Scientific classification
- Kingdom: Animalia
- Phylum: Mollusca
- Class: Cephalopoda
- Order: Oegopsida
- Family: Gonatidae
- Genus: Gonatus
- Species: G. fabricii
- Binomial name: Gonatus fabricii Lichtenstein, 1818
- Synonyms: Chiloteuthis rapax Verrill, 1881; Onychoteuthis amoena Møller (dk), 1842; Onychoteuthis fabricii Lichtenstein, 1818;

= Gonatus fabricii =

- Genus: Gonatus
- Species: fabricii
- Authority: Lichtenstein, 1818
- Conservation status: LC
- Synonyms: Chiloteuthis rapax Verrill, 1881, Onychoteuthis amoena Møller (dk), 1842, Onychoteuthis fabricii Lichtenstein, 1818

Species of squid

Gonatus fabricii, the Boreo-atlantic armhook squid, is a squid in the family Gonatidae.
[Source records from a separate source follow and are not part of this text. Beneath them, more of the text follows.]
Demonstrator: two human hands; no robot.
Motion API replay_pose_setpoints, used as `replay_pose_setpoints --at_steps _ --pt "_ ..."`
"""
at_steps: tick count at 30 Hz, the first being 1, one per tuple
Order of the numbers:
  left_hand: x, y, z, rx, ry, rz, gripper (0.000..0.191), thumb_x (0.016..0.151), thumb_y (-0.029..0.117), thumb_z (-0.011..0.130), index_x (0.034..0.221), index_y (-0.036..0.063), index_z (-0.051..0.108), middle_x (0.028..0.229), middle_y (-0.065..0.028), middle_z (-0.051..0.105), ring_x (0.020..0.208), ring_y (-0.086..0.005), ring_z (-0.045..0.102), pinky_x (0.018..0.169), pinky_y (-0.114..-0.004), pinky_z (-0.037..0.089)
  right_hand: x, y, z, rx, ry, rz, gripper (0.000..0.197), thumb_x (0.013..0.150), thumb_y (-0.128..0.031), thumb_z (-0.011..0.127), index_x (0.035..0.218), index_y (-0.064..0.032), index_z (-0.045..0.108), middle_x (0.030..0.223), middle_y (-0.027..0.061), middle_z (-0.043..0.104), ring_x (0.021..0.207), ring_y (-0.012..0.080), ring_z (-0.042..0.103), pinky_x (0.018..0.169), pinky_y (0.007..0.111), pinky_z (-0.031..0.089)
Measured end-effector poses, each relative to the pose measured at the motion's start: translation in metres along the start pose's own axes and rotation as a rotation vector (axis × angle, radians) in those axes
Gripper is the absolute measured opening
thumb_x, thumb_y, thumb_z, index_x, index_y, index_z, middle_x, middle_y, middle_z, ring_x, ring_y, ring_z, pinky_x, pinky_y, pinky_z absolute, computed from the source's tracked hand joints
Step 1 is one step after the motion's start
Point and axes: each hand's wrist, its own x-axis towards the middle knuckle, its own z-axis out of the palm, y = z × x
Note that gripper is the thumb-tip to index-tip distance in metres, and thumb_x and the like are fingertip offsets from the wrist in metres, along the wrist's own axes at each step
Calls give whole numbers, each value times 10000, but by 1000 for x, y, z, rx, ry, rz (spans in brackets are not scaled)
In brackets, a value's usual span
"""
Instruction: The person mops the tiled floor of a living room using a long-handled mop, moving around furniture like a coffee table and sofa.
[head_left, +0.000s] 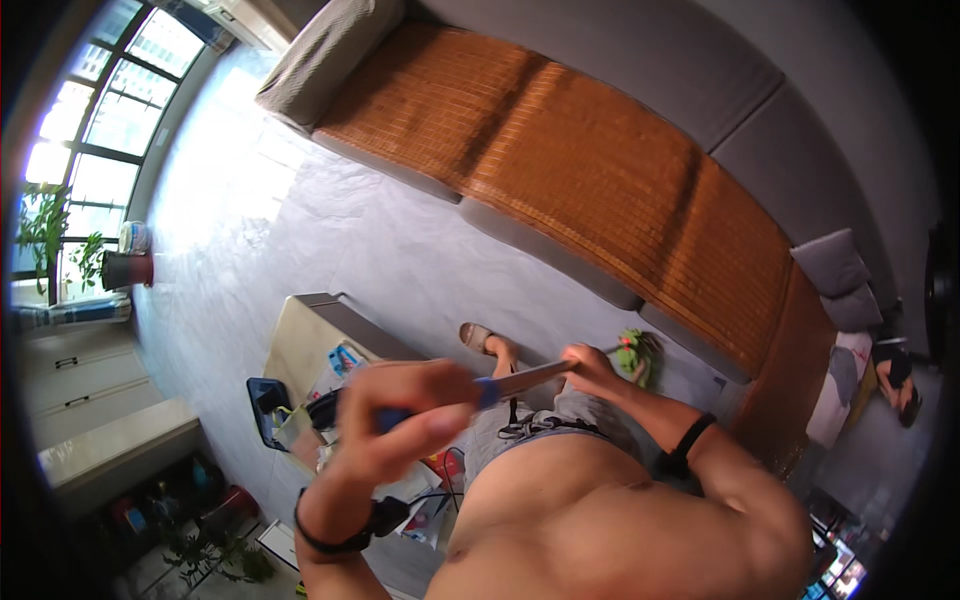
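A long pole (536, 377) with a blue grip slants across the front of my body, a mop by its look. My left hand (409, 420) is closed around the blue grip (486, 391), large and slightly blurred near the camera. Farther down, my right hand (589, 371) is wrapped around the grey shaft. Past the right hand, low by the floor, is a green shaggy head (637, 356) with red spots, apparently at the pole's far end. Its join is too small to make out. Black bands circle both my forearms.
A grey sofa (551, 251) with brown seat mats (577, 172) runs along the far side. At left stands a low table (300, 330) with a dark tray (262, 397) and clutter. Potted plants (127, 270) stand by the window. Another person (896, 382) is at far right.
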Motion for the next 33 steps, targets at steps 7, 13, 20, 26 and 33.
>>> replay_pose_setpoints --at_steps 7,13,20,26,33 --pt "-60 140 -69 400 197 521 316 829 201 614 609 162 391 501 -3 401 429 -167 358 483 -317 314 149 -247 93 -91 -191 -656 122 764 -111 622 860 -100 548 853 150 601 825 381 624 688 474 500" --pt "-68 44 -88 788 825 442 160 718 -2 597 635 -3 460 664 -169 605 629 -278 592 758 -453 499 337 -304 162 -186 -204 -905 120 839 -156 603 950 -123 571 976 149 600 902 364 622 766 458 511" --pt "-90 47 -111 707 1011 374 209 827 117 525 660 21 445 650 -153 553 662 -251 567 877 -541 464 340 -316 195 -191 -267 -836 153 873 -186 574 1014 -139 537 1026 142 563 896 381 616 772 475 506" --pt "-123 142 -74 546 862 574 335 874 209 614 629 51 447 582 -68 432 520 -196 427 621 -406 342 204 -305 167 -189 -669 -872 141 805 -143 588 946 -132 585 928 140 614 865 401 626 737 498 501" --pt "-84 150 -26 504 812 558 331 837 228 757 635 86 537 595 -28 549 542 -186 547 535 -337 428 192 -317 104 -593 -1336 -896 193 739 -104 593 927 -110 638 887 138 662 876 376 654 733 503 517"
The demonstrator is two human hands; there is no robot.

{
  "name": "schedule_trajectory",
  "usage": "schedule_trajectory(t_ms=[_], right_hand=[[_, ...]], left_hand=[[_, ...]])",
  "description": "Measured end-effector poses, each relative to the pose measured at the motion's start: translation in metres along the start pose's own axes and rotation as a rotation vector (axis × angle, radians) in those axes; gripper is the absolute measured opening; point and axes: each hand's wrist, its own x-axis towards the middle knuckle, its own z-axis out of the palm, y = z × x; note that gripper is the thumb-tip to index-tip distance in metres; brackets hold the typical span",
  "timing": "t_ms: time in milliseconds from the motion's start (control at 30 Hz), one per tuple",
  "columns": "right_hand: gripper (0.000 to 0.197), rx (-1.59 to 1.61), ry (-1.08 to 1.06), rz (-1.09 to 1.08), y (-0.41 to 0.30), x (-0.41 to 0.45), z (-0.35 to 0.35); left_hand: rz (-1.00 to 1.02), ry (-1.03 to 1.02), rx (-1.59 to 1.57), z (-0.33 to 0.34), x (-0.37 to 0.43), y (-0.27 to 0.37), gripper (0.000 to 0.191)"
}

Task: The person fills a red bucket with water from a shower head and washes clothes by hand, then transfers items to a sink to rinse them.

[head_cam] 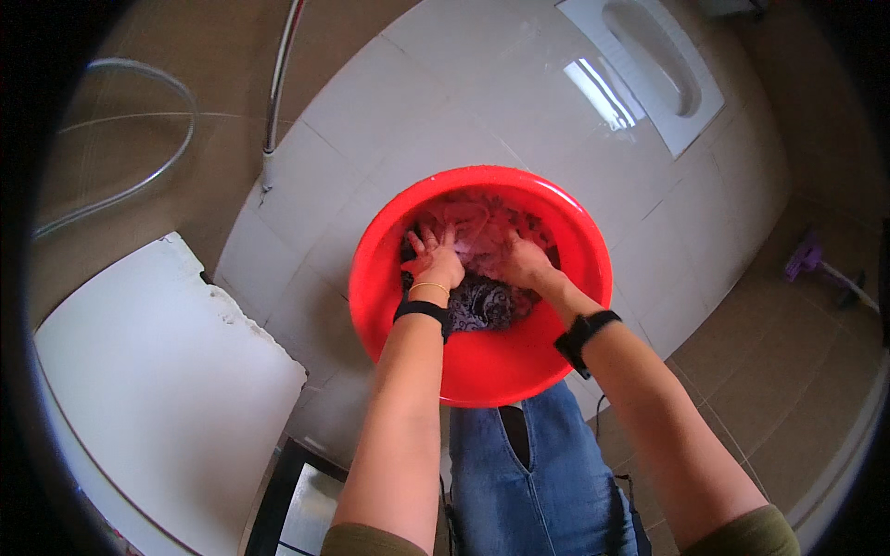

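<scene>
A round red plastic basin (500, 368) stands in front of my knees, with wet-looking cloth in it. Pink fabric (473, 222) bunches toward the far side, and a dark patterned cloth (480, 302) lies nearer to me. Inside the basin, my left hand (437, 260) rests on the cloth with its fingers spread. To its right, my right hand (523, 260) reaches into the pink fabric; its fingertips are partly hidden, so a grip cannot be made out. Each wrist wears a black strap, and a thin bracelet circles the left one.
A white squat toilet (657, 62) is set in the tiled floor (431, 104) at upper right. A white panel with a chipped edge (167, 389) stands at left. A metal pipe (280, 83) and a shower hose (174, 153) run along the wall. A purple-headed tool (804, 257) is at right.
</scene>
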Motion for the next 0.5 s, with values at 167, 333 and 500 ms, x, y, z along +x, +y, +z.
schedule_trajectory(t_ms=[167, 333, 500], right_hand=[[0.070, -0.354, -0.320, 0.050, 0.103, 0.051, 0.056], [0.080, -0.686, 0.137, -0.207, 0.063, 0.014, 0.076], [0.061, -0.469, -0.106, -0.133, 0.072, 0.053, 0.079]], left_hand=[[0.132, -0.091, -0.184, 0.051, 0.026, 0.021, 0.092], [-0.013, -0.312, 0.177, 0.055, 0.024, 0.006, 0.104], [0.137, -0.248, 0.133, 0.082, 0.076, -0.019, 0.103]])
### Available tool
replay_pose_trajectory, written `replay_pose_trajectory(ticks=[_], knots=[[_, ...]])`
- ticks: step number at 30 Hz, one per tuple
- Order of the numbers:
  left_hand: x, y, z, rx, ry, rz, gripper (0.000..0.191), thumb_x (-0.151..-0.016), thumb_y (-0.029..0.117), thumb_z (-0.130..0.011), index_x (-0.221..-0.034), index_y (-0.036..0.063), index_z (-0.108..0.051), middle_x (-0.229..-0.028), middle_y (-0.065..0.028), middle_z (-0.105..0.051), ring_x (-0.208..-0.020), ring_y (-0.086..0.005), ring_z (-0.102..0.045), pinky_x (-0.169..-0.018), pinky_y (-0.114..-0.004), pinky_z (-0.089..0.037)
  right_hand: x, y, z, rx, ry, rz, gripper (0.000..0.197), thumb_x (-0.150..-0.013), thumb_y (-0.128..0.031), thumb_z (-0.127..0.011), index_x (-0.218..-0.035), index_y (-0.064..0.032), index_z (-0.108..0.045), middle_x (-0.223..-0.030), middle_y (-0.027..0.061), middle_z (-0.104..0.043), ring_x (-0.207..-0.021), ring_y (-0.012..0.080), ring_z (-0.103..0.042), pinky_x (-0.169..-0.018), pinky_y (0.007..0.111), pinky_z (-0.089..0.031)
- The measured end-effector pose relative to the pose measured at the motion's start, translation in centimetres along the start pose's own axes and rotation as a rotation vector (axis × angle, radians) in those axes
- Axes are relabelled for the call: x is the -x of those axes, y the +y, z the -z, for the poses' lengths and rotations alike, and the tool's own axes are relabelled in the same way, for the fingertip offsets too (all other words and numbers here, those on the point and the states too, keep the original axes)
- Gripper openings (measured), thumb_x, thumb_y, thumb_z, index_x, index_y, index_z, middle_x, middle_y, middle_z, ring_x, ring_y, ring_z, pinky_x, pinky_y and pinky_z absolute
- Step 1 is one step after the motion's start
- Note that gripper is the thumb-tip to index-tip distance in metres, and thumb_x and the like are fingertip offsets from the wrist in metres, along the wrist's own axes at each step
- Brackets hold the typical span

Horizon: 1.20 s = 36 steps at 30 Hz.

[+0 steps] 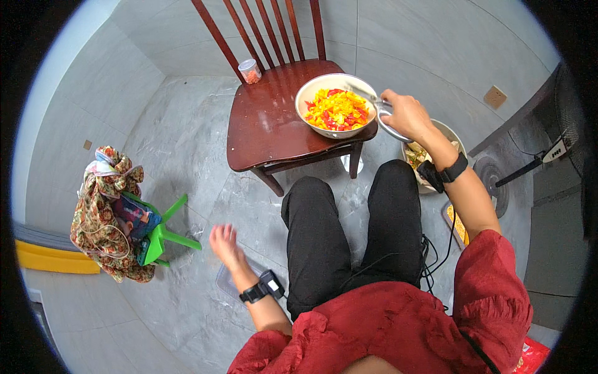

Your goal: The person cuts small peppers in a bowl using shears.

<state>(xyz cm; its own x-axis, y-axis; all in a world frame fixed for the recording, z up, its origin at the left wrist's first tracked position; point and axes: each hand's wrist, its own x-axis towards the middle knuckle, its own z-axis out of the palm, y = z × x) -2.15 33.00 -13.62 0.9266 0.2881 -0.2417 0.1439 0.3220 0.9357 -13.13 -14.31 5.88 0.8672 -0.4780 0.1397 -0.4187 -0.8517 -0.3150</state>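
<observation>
My right hand (409,114) grips metal kitchen scissors (384,112) by their grey handles. The slightly blurred blades reach over the right rim of a cream bowl (336,134). Inside the bowl lie chopped red and yellow pieces (336,110) that look like peppers. The bowl rests at the front right of a dark red wooden chair's seat (266,126). My left hand (226,245) is raised left of my knees, empty, its blurred fingers slightly apart. Below that forearm, a translucent plastic tray or lid (226,280) lies on the floor.
A small lidded jar (250,75) of orange bits stands at the seat's back left. Right of my knees are a pale tub (424,189) with pale pieces, a tray of yellow bits (458,224), black cables (427,269) and a fan (556,152). Floral cloth (100,224) covers a green stool (159,238).
</observation>
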Motion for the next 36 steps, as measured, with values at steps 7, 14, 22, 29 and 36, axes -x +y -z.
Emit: replay_pose_trajectory(ticks=[7,14,22,29,36], knots=[[7.4,2.6,-20.5,-0.116,-0.668,0.198,0.05,-0.09,0.026,-0.06,-0.129,0.0027,-0.038,-0.114,-0.014,-0.053,-0.091,-0.0302,-0.064,-0.072,-0.036,-0.052,-0.4,0.9,-0.4,-0.035,-0.027,0.023,0.043,-0.072,-0.024,-0.066,-0.111,-0.0062,-0.058,-0.091,0.0231,-0.065,-0.089,0.039,-0.062,-0.078,0.045,-0.049],[10.2,0.1,-29.4,-0.106,-0.7,0.39,0.072,-0.089,0.031,-0.06,-0.139,0.0046,-0.016,-0.131,-0.0247,-0.039,-0.086,-0.0384,-0.064,-0.067,-0.042,-0.057,-1.0,1.9,-1.0,-0.206,-0.022,-0.045,0.045,-0.071,-0.026,-0.069,-0.109,-0.005,-0.06,-0.089,0.0227,-0.065,-0.086,0.0384,-0.063,-0.076,0.045,-0.049],[9.4,-1.3,-31.9,-0.075,-0.775,0.387,0.048,-0.089,0.007,-0.043,-0.132,0.0061,-0.022,-0.123,-0.0217,-0.049,-0.089,-0.0388,-0.064,-0.067,-0.048,-0.059,-1.9,3.7,-2.7,-0.396,-0.014,-0.161,0.054,-0.069,-0.034,-0.078,-0.11,-0.0062,-0.058,-0.086,0.0167,-0.066,-0.079,0.0261,-0.065,-0.072,0.036,-0.049],[10.4,0.0,-31.7,-0.023,-0.782,0.327,0.065,-0.076,-0.007,-0.038,-0.136,0.008,-0.02,-0.124,-0.0194,-0.049,-0.1,-0.0332,-0.062,-0.064,-0.043,-0.061,-1.1,4.3,1.4,-0.303,0.0,-0.012,0.047,-0.068,-0.027,-0.073,-0.108,-0.005,-0.06,-0.077,0.0191,-0.065,-0.073,0.0336,-0.064,-0.068,0.04,-0.049],[8.6,-0.4,-31.4,-0.144,-0.804,0.289,0.063,-0.078,-0.005,-0.045,-0.135,0.0061,-0.022,-0.119,-0.0178,-0.053,-0.087,-0.0274,-0.066,-0.06,-0.035,-0.06,-6.0,5.5,2.7,0.034,-0.284,0.45,0.042,-0.066,-0.015,-0.069,-0.106,-0.0053,-0.06,-0.077,0.0192,-0.064,-0.074,0.0351,-0.063,-0.068,0.043,-0.049]])
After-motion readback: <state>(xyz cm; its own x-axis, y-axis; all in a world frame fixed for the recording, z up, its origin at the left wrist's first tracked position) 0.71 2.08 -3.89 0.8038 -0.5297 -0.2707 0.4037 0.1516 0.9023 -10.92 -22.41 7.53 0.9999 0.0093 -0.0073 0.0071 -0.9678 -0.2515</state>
It occurs in the northern Atlantic Ocean from Canada to the Barents Sea.

Until 1981, the name G. fabricii was usually misapplied to the very similar relative G. steenstrupi.

Gonatus fabricii grows to 30 cm in mantle length.

The type specimen was collected off Greenland and is deposited at the Zoologisk Museum of Kobenhavns Universitet in Copenhagen.